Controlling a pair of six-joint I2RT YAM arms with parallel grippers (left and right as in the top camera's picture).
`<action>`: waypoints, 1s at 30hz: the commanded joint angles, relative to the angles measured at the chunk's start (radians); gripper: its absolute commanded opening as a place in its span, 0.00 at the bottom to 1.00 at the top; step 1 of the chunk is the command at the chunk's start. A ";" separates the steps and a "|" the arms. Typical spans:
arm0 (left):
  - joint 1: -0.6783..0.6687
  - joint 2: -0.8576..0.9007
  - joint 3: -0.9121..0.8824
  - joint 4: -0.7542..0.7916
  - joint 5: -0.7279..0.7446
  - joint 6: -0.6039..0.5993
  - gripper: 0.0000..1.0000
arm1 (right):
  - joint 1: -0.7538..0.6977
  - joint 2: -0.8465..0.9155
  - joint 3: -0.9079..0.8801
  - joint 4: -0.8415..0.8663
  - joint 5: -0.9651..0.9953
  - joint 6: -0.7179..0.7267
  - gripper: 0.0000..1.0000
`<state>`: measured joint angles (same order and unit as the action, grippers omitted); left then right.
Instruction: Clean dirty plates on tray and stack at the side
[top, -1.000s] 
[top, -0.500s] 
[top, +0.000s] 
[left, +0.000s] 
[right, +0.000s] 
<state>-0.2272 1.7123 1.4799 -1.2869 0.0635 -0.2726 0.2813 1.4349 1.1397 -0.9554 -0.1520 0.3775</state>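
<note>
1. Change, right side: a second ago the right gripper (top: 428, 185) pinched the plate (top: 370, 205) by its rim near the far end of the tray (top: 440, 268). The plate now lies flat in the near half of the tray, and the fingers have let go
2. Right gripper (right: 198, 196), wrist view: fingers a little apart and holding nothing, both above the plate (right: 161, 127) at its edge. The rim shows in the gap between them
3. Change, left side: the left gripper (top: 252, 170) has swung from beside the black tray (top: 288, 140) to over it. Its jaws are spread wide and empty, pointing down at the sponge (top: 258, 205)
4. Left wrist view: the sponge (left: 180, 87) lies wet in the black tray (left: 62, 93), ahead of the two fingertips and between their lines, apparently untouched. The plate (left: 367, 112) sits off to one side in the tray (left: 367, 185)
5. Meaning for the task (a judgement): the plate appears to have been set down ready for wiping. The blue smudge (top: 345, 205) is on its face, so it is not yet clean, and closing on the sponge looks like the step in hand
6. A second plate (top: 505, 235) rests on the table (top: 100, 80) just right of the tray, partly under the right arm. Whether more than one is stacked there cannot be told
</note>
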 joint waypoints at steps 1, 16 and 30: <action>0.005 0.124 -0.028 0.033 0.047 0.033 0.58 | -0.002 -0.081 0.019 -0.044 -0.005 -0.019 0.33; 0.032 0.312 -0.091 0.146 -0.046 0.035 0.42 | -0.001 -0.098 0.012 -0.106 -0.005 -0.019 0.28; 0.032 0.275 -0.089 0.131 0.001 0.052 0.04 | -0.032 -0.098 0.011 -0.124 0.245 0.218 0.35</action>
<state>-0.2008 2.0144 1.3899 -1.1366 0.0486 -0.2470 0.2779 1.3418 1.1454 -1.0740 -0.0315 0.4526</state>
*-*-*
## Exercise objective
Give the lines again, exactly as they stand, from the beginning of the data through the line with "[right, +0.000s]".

## Written response
Controlling a pair of six-joint I2RT YAM arms with parallel grippers (left and right as in the top camera's picture).
`<action>`: waypoints, 1s at 30hz: the commanded joint angles, relative to the angles measured at the chunk's start (radians); gripper: its absolute commanded opening as a place in its span, 0.00 at the bottom to 1.00 at the top; step 1 of the chunk is the command at the chunk's start. A ";" separates the steps and a "|" the arms. Typical spans:
arm0 (left):
  - joint 1: -0.6783..0.6687
  - joint 2: -0.8576..0.9007
  - joint 3: -0.9121..0.8824
  - joint 4: -0.7542..0.7916
  - joint 5: -0.7279..0.7446
  - joint 6: -0.6039..0.5993
  - gripper: 0.0000..1.0000
arm1 (right):
  - joint 1: -0.7538..0.6977
  - joint 2: -0.8465..0.9155
  - joint 3: -0.9079..0.8801
  - joint 4: -0.8415..0.8663
  - joint 5: -0.9651..0.9953
  - joint 6: -0.7179..0.7267
  - gripper: 0.0000..1.0000
`<state>`: measured joint angles (same order and unit as the action, grippers omitted); left then right.
Instruction: Clean dirty plates on tray and stack at the side
[top, -1.000s] 
[top, -0.500s] 
[top, +0.000s] 
[left, +0.000s] 
[right, +0.000s] 

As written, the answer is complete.